Yes, at Jimbo’s Deli, we pride ourselves on maintaining an innovative menu, and we believe that every great sandwich deserves a name. Our prior offerings are here and here. Behold our latest additions:
The Cap and Trade Wrap
Limburger cheese, drizzled with a fetid brown sauce and wrapped in baloney. As a special feature, we don’t tell you the price until you’ve eaten it!
The Hope and Change
This is a popular menu item with our younger customers. For $15.00, you place your order for a sandwich and hope you get it. Don’t expect any change. It’s fun!
The Stimulus Sandwich
This belly-buster contains nothing but a full pound of hot, steaming pork. Most people skip the bread with this deli delight.
The Health Care Special
For a modest price of $25.00 we’ll serve you what we think you should eat. The food itself is free! Note: People over 65 with chronic health conditions may not be served anything.

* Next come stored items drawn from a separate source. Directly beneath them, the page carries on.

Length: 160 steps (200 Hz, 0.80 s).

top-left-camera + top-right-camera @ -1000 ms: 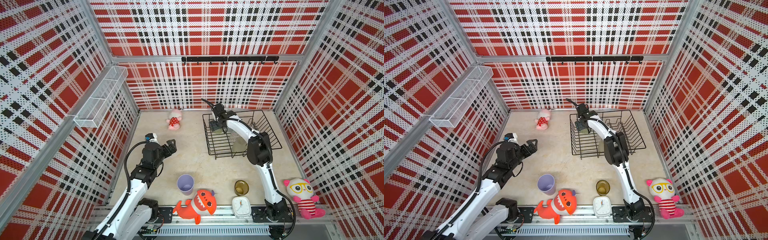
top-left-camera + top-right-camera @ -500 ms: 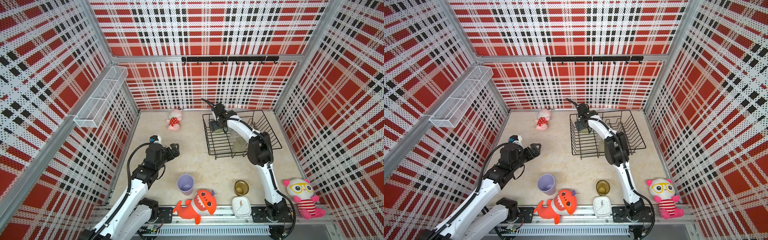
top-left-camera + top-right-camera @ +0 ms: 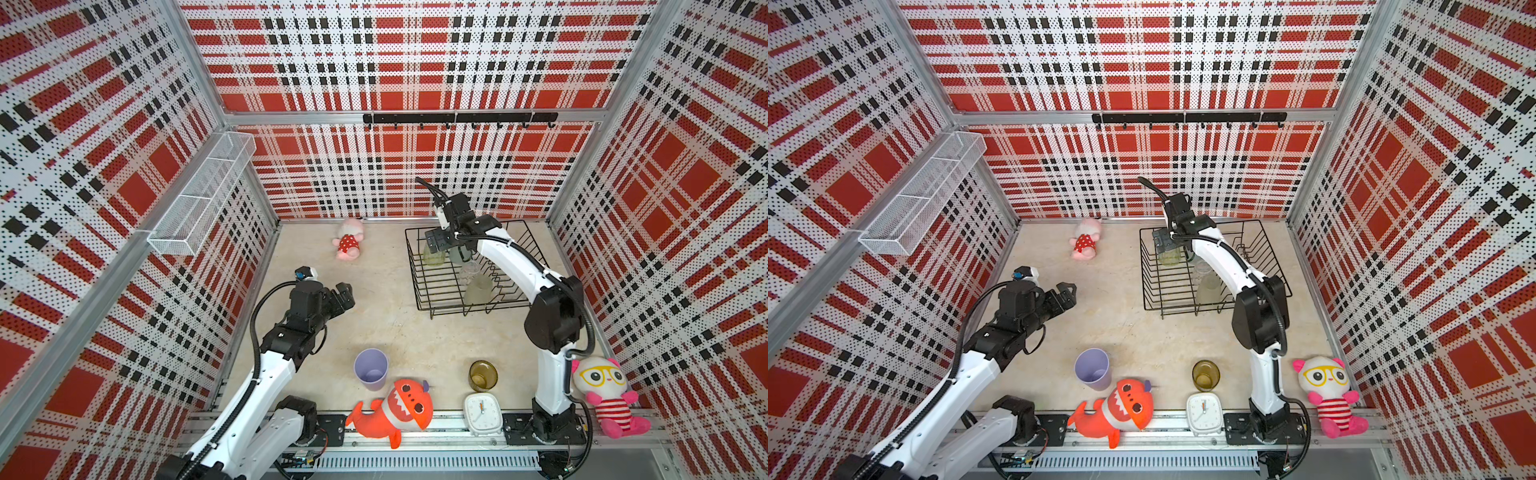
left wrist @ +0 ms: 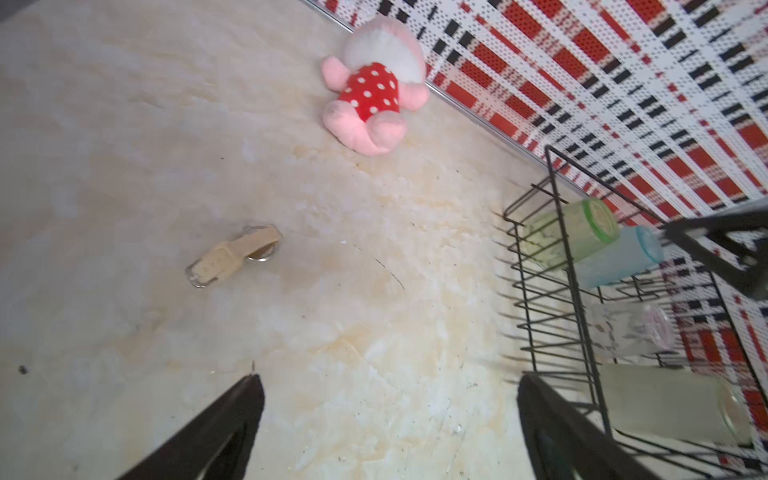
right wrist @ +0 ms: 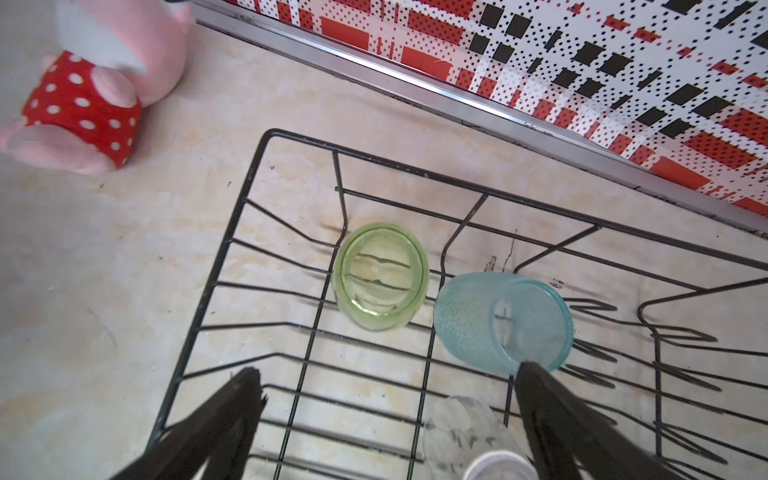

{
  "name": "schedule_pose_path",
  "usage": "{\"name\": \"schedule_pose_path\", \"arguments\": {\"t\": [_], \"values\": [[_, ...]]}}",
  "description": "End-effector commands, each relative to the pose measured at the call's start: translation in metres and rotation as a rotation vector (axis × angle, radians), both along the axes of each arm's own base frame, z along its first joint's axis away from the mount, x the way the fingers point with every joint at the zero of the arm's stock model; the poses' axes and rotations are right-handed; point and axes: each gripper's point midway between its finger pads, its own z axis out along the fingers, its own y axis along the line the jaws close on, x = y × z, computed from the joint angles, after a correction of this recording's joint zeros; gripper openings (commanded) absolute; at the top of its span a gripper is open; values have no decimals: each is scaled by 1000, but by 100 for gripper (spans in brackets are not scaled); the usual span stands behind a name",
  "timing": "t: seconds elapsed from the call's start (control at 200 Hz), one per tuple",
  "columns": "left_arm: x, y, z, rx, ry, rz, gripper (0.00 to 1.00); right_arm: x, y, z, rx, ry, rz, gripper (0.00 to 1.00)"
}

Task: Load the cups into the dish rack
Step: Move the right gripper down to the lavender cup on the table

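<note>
Marble-look tabletop [image 3: 386, 291]: dish rack [image 5: 226, 249] holds green cup [image 5: 380, 286], teal cup [image 5: 498, 320], clear cup [image 5: 461, 432] and frosted cup [image 3: 478, 291] beneath the right gripper [image 5: 388, 370], spread wide, empty. Left gripper [image 4: 388, 378] gapes empty too; lilac cup [image 3: 371, 368] and amber cup [image 3: 483, 374] stand well apart from both.

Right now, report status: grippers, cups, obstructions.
Left gripper open, empty, over table; right gripper open above dish rack. Four cups in rack; lilac cup, amber cup on table. Shark plush beside lilac cup.

Beige marbled table [image 3: 386, 299] carries the black rack [image 3: 436, 286] at back right, a pink plush [image 3: 349, 245] at back centre, a lilac cup [image 3: 371, 370] and amber cup [image 3: 483, 375] upright near the front, a beige strap [image 4: 232, 257] lying flat
</note>
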Motion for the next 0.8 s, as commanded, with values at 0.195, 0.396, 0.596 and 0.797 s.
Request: {"name": "schedule_pose_path", "arguments": {"t": [0.195,0.396,0.596,0.797], "values": [[15,44,10,0,-47,151,98,-71,54,32,56,-25,275,95],[20,54,5,-8,-45,181,98,-139,111,26,186,57,480,94],[25,61,0,-14,-43,199,98,-208,159,6,291,187,644,92],[27,65,-4,-41,-40,213,98,-246,176,-9,259,264,714,92]]}}
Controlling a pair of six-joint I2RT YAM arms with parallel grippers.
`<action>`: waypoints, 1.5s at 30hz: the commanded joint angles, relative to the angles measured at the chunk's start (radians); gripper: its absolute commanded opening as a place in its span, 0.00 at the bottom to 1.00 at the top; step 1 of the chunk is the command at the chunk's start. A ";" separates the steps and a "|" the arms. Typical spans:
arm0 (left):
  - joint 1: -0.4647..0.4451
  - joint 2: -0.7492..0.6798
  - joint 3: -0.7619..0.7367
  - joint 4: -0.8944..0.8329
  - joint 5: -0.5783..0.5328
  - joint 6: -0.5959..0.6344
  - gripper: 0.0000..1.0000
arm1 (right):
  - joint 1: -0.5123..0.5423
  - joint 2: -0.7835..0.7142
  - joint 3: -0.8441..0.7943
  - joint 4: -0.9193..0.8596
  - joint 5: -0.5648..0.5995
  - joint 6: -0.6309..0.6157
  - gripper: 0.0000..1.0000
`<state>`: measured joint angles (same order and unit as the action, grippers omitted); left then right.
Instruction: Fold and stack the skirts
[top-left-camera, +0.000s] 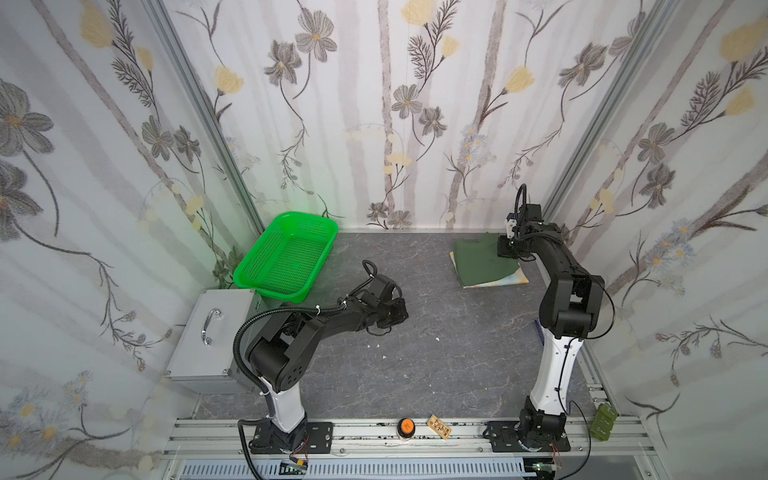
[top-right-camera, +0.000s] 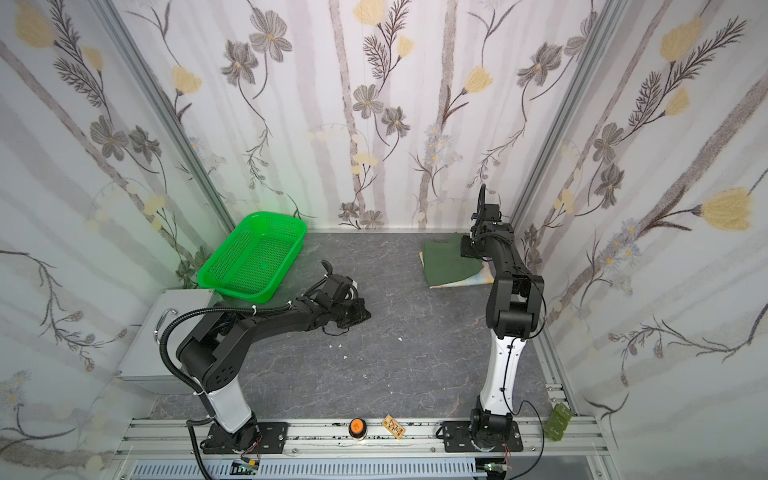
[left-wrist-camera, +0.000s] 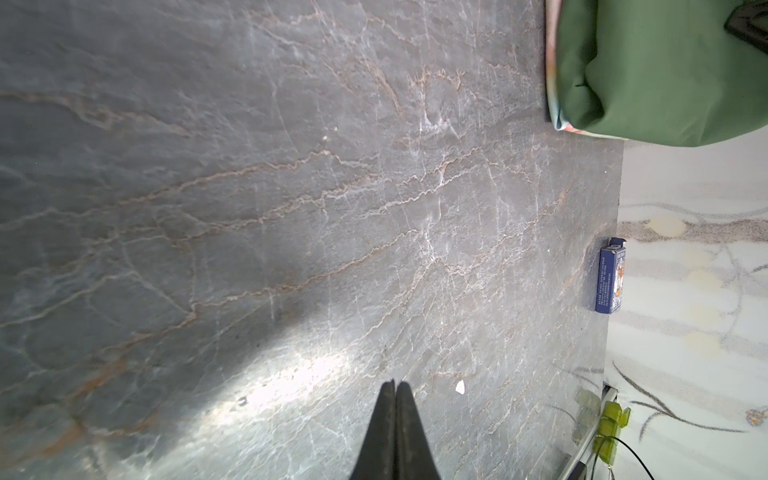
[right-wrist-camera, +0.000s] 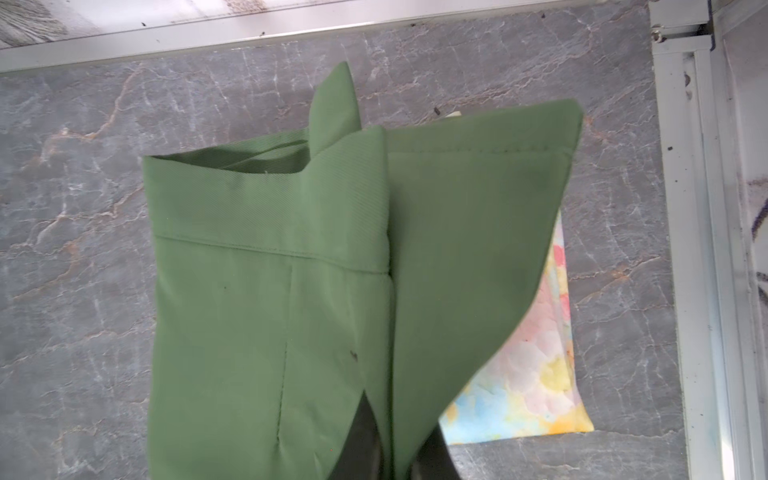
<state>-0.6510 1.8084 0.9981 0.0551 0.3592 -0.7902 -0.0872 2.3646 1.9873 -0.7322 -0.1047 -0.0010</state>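
Pinching a raised flap of the olive green skirt (right-wrist-camera: 266, 291) between nearly closed jaws, the right gripper (right-wrist-camera: 395, 440) worked at the far right corner of the bench (left-wrist-camera: 249, 208). There the garment lay on top of the pastel floral skirt (right-wrist-camera: 536, 374), whose corner and one edge showed from under it. The fold looked close to done. The flap probably needed carrying across and lowering flat before release, its hem squared to the layer beneath, without dragging the thinner printed cloth below. The green cloth was a firm, fine-ribbed weave with a stitched waistband and a straight seam. The floral one looked light and soft, in watercolour pinks, yellows and blues. The left gripper (left-wrist-camera: 395, 399) hung closed and empty over bare, grey-veined bench near the middle. A bright green mesh basket (top-left-camera: 286, 253) stood well apart at far left.
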 joint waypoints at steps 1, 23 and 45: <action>0.002 0.019 0.020 0.000 0.022 -0.015 0.00 | -0.001 0.022 0.030 0.002 0.076 -0.003 0.00; 0.005 0.057 0.048 -0.001 0.046 -0.030 0.00 | 0.004 0.101 0.071 0.006 0.167 0.022 0.10; 0.027 -0.029 0.039 -0.004 0.011 -0.025 0.00 | 0.041 -0.077 0.029 0.048 0.210 0.112 0.51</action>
<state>-0.6331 1.8019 1.0317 0.0483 0.3916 -0.8196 -0.0673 2.3432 2.0525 -0.7177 0.1150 0.0742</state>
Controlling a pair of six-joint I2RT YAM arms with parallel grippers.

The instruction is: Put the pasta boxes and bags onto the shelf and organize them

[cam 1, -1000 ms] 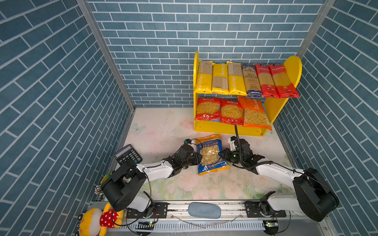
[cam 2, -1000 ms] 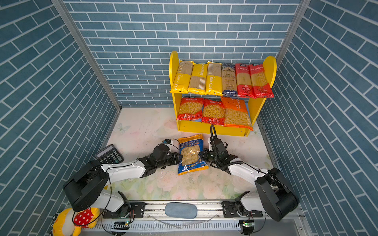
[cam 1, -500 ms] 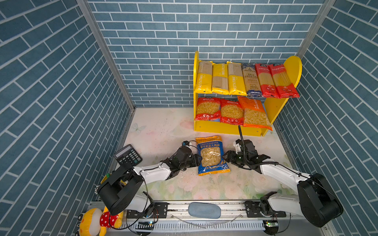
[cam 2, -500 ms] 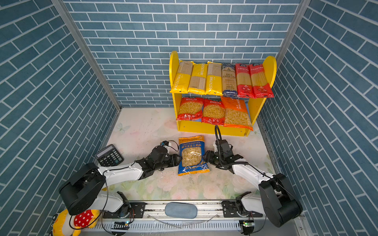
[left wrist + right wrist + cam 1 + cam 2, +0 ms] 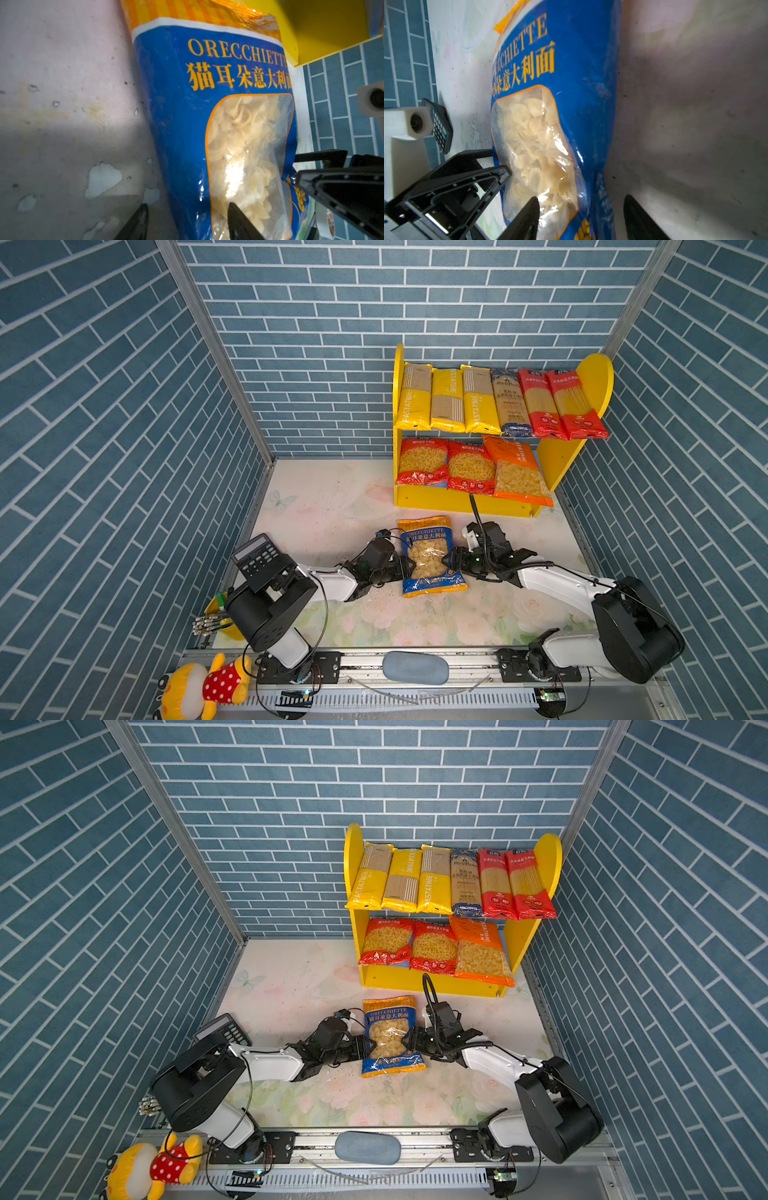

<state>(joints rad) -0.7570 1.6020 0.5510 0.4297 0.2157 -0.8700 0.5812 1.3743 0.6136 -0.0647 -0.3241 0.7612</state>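
Wrist views alone show left tool (image 5: 187, 204) and right tool (image 5: 581, 197), jaws parted, astride opposite edges of the blue "ORECCHIETTE" bag (image 5: 430, 558) flat on the tabletop (image 5: 332, 506); beyond, both top views show the shelf (image 5: 424, 499), three bags (image 5: 469, 466) below, six long packs (image 5: 511, 402) above, three marked "PASTATIME".

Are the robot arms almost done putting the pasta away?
Nearly. Done: nine packs on the shelf, six long ones on top, three bags below. In hand: the left pincer and right pincer, both open, straddle the sides of the blue orecchiette bag on the table. Left: lifting it onto the shelf.
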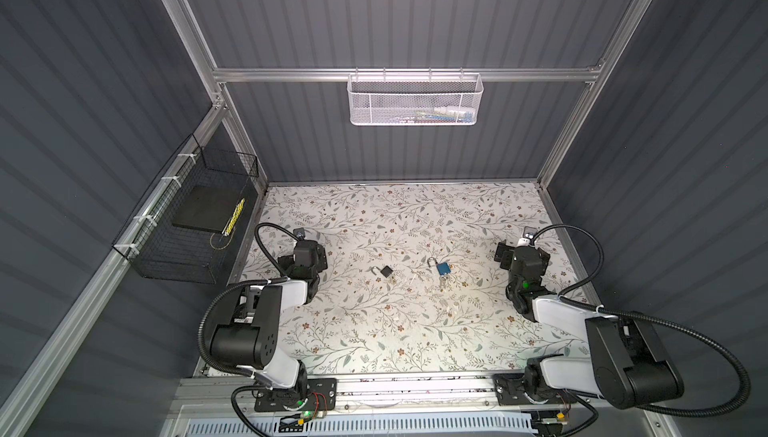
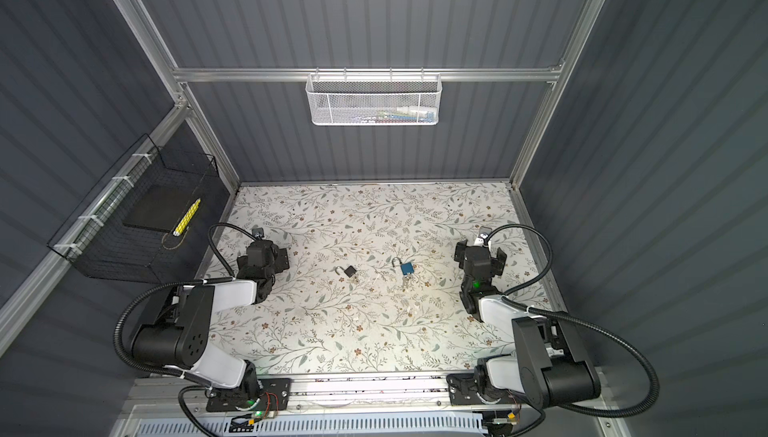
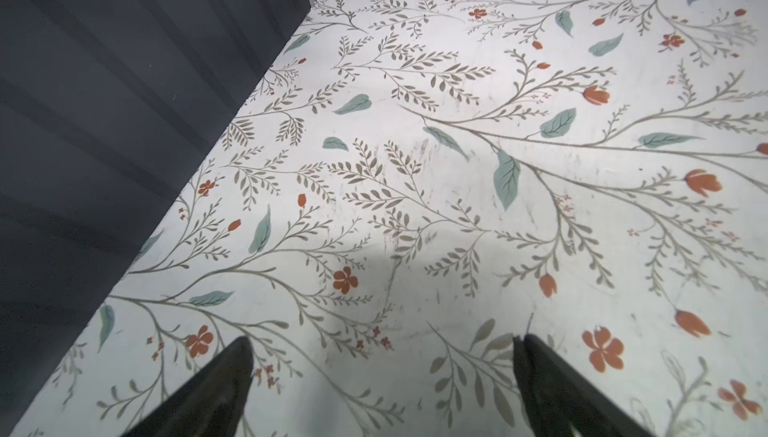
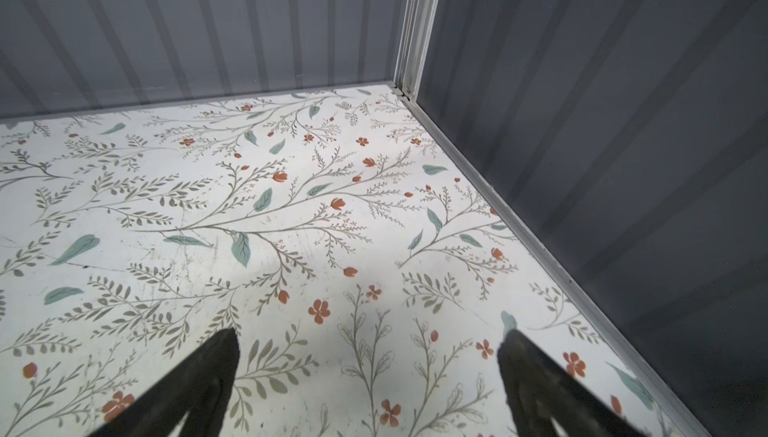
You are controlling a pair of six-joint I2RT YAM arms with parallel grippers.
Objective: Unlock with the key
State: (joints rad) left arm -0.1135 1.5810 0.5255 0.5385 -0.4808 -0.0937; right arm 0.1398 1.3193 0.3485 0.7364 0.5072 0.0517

The Climate Change Coprophagia Supreme
This is hugely popular with our customers who are avid followers of the Gospel of Al Gore. This truly unique offering consists of a man-sized portion of prime, fresh bullshit piled between two slices of bread made from wheat that is organically grown in a hand-tilled, carbon emission-free field. Note: We hope you understand that we can only serve this sandwich “to go.”